Return the lines of the data below in which the string "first" occurs.

**The data:**
══════

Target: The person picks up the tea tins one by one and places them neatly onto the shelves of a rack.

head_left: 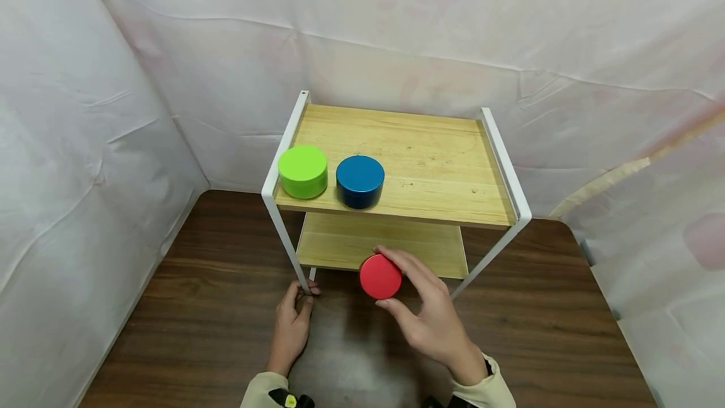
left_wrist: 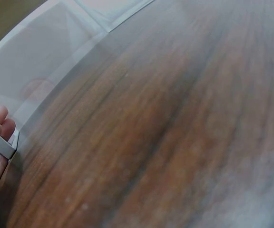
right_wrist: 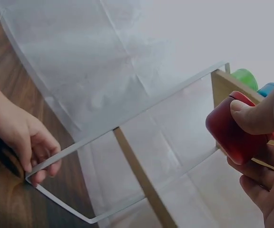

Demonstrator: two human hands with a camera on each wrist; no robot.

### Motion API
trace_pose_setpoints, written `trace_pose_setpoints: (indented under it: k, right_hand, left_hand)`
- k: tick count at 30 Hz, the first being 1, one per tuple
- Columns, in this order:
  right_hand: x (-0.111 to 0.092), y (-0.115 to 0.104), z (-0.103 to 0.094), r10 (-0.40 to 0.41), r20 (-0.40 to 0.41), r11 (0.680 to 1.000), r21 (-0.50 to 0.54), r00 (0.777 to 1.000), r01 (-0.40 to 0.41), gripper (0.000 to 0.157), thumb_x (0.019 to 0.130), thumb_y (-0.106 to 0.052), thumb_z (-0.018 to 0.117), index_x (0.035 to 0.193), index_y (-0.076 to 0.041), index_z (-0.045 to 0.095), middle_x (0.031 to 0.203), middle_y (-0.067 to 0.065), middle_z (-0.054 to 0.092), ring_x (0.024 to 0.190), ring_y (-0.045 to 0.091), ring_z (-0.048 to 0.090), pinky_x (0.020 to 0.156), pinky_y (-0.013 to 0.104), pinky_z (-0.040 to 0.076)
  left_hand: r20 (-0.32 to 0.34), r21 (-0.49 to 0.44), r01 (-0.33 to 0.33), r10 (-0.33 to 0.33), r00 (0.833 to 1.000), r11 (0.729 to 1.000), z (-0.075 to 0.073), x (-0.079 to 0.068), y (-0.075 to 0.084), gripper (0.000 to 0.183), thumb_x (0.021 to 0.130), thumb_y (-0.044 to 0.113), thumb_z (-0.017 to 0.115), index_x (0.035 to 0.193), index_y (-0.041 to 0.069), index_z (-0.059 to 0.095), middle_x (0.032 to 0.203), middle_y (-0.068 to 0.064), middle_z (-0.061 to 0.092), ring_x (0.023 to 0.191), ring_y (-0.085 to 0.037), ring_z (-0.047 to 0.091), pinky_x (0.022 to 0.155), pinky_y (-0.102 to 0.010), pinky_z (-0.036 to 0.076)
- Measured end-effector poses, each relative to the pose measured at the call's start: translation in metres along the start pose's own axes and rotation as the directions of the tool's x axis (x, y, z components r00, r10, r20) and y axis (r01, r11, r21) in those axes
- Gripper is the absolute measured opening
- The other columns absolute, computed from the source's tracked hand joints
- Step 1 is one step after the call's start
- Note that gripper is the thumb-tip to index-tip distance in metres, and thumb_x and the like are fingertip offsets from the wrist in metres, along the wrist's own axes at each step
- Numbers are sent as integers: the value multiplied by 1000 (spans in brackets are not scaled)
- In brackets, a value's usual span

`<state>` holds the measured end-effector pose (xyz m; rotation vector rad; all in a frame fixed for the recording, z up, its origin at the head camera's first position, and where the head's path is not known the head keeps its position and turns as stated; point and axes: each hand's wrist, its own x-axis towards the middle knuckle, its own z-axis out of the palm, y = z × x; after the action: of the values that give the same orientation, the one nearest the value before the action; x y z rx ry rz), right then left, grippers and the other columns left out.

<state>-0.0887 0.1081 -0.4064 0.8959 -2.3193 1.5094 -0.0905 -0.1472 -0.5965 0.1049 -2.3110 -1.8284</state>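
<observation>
My right hand (head_left: 433, 323) holds a small round red tin (head_left: 381, 276) between thumb and fingers, in front of a two-tier shelf. The right wrist view shows the tin's rounded dark red side and the thumb on its lid edge. Low on the left, my left hand (head_left: 291, 326) grips the foot of the shelf's white metal frame (head_left: 283, 238); the left wrist view has its fingers (left_wrist: 1, 114) around the frame. On the upper wooden board (head_left: 430, 156) stand a light green round tin (head_left: 303, 172) and, to its right, a dark blue round tin (head_left: 360, 181).
The lower wooden board (head_left: 385, 241) lies under the upper one, behind the red tin. The shelf stands on a dark brown wood-grain table (head_left: 187, 307). Pale cloth or plastic sheeting (head_left: 430, 36) hangs behind it and along both sides.
</observation>
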Motion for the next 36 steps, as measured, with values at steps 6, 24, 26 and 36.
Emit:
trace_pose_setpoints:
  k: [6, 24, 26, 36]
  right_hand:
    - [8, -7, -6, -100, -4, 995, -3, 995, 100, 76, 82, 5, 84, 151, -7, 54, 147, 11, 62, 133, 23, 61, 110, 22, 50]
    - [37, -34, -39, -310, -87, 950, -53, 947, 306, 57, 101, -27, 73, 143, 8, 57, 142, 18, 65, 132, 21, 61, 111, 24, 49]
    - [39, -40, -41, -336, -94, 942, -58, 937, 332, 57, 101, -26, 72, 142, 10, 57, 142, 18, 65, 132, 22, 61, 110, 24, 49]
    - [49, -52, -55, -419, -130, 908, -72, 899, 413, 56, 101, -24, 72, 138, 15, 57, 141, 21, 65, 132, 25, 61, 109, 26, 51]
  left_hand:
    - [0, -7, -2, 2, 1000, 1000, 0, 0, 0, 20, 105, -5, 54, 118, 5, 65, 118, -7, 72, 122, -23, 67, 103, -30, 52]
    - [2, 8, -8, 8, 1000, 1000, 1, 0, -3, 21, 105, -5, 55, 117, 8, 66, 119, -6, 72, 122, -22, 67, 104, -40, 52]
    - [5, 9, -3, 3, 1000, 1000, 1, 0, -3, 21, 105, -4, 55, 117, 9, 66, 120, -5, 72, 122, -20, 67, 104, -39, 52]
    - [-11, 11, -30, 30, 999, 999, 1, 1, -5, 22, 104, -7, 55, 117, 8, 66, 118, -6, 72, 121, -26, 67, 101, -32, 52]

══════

**Output:**
- k: tick count at 30 Hz, the first being 1, one per tuple
`<state>` holds the measured end-effector pose (xyz m; rotation vector rad; all in a frame fixed for the recording, z up, its origin at the head camera's first position, and where the head's path is not known the head keeps its position and turns as stated; point and axes: each hand's wrist, its own x-axis towards the middle knuckle, its own z-axis out of the palm, y = z × x; after the action: of the values that give the same orientation, the one nearest the value before the action; x y z rx ry rz), right then left, grippers and the other columns left out.

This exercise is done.